Petoskey (/pəˈtɒski/ pə-TOSS-kee) is the largest city in and the county seat of Emmet County, Michigan, and is the largest settlement within the county. Petoskey has a population of 5,877 at the 2020 census, up from 5,670 at the 2010 census.

Petoskey is part of Northern Michigan, and is one of the northernmost cities in Michigan's Lower Peninsula. Petoskey is located on the southern shore of Little Traverse Bay, a bay of Lake Michigan. Petoskey sits directly across the bay from Harbor Springs, another Emmet County city. Petoskey is a popular Midwestern resort town.

Petoskey lends its name to the Petoskey stone, a fossilized coral that is the state stone of Michigan.

==History==

===Odawa inhabitants===
The Little Traverse Bay area was long inhabited by indigenous peoples, including the Odawa people. The name Petoskey is said to mean "The rising sun, the day’s first light, or the sun’s first rays moving across the water," in the language of the Odawa. After the 1836 Treaty of Washington, Odawa Chief Ignatius Petosega (1787–1885) took the opportunity to purchase lands near the Bear River. Petosega's father was Antoine Carre, a French Canadian fur trader and his mother was Odawa.

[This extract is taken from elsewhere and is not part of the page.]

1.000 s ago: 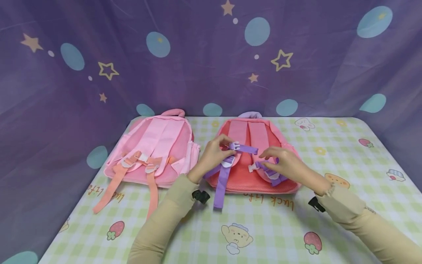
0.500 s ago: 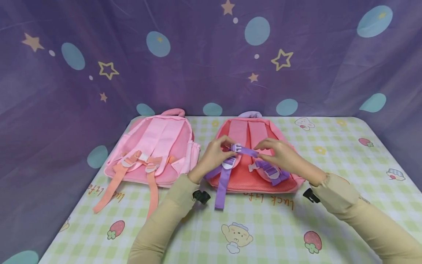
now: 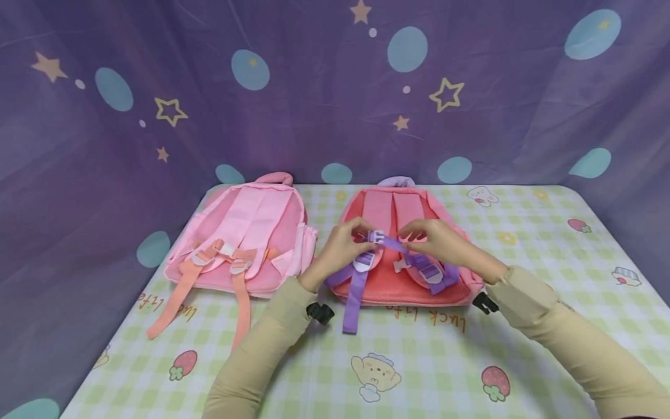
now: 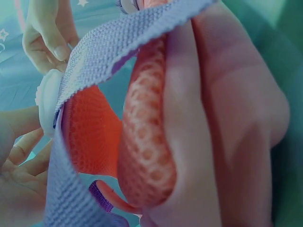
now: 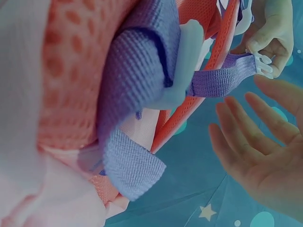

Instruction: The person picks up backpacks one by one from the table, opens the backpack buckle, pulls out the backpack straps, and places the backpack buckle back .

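My left hand (image 3: 342, 244) pinches the white-pronged strap buckle (image 3: 377, 237) over the coral backpack (image 3: 389, 276); the right wrist view shows this buckle with its purple strap (image 5: 218, 82). My right hand (image 3: 437, 240) is at the strap's free part, thumb near the purple webbing (image 3: 395, 244). In the right wrist view the right hand (image 5: 270, 146) has its fingers spread, nothing gripped in them. Below it lie a second white buckle (image 3: 402, 266) and a strap adjuster (image 3: 430, 273). In the left wrist view, another adjuster (image 4: 49, 104) partly covers the left hand (image 4: 21, 165).
A light pink backpack (image 3: 238, 233) with orange straps (image 3: 180, 299) lies to the left on the green checked tablecloth (image 3: 293, 372). A purple star-patterned curtain (image 3: 335, 116) hangs behind the table. Black clips (image 3: 319, 313) sit on both sleeves.
My right hand has moved left, from above the lower right strap to the purple webbing by the left hand. The webbing now bends downward. The left hand stays on its buckle.
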`<state>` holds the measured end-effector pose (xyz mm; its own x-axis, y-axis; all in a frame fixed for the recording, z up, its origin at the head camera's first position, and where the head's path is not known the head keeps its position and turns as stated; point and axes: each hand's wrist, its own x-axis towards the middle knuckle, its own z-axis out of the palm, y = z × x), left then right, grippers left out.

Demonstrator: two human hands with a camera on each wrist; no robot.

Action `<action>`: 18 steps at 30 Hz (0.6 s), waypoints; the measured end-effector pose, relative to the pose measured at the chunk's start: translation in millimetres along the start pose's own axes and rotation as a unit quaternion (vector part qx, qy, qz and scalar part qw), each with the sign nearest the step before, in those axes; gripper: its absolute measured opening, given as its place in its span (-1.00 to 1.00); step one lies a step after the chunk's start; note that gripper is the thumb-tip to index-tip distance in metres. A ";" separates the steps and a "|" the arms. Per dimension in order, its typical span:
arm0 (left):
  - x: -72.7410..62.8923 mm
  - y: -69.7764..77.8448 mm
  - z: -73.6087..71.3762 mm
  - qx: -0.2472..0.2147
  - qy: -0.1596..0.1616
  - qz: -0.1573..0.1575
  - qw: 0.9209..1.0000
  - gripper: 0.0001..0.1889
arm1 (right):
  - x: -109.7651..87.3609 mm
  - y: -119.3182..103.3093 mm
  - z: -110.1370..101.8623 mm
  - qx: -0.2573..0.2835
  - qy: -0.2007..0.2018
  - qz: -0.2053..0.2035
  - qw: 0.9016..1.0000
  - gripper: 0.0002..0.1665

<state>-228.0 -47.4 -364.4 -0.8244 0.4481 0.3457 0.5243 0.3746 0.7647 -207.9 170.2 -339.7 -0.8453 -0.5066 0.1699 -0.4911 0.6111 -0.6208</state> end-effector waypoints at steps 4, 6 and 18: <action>-1.0 0.2 1.0 0.008 -0.001 -0.005 1.000 -0.79 | 2.9 1.4 0.6 0.008 -0.019 0.008 1.000 -0.74; -1.4 0.1 1.4 0.005 -0.002 -0.008 1.000 -0.79 | 4.8 2.0 1.3 0.016 -0.030 0.012 0.999 -0.73; -3.7 0.9 2.8 -0.006 -0.019 -0.020 1.000 -0.78 | 10.3 4.6 8.6 0.035 -0.049 0.012 0.998 -0.70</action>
<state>-223.8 -46.4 -366.5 -0.8359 0.4639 0.2932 0.4880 0.3839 0.7839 -217.0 162.6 -347.4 -0.8295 -0.5526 0.0807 -0.4527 0.5808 -0.6766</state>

===Early Presbyterian missions===
By the 1850s, several religious groups had established missions near the Little Traverse Bay. A Mormon offshoot had been based at Beaver Island, the Jesuit missionaries had been based at L'arbre Croche and Michilimackinac, with a Catholic presence in Harbor Springs, then known as "Little Traverse". Andrew Porter, a Presbyterian missionary, arrived at the village of Bear River (as it was then called) in 1852.

===Pioneer commercial interests===
Amos Fox and Hirem Obed Rose were pioneer entrepreneurs who had made money during both the California Gold Rush and at Northport selling lumber and goods to passing ships. Originally based at Northport, in the 1850s Rose and Fox (or Fox & Rose) expanded their business interests to Charlevoix and Petoskey. Rose also earned income as part of a business partnership that extended the railroad from Walton Junction to Traverse City. H.O. Rose, along with Archibald Buttars, established a general merchandise business in Petoskey.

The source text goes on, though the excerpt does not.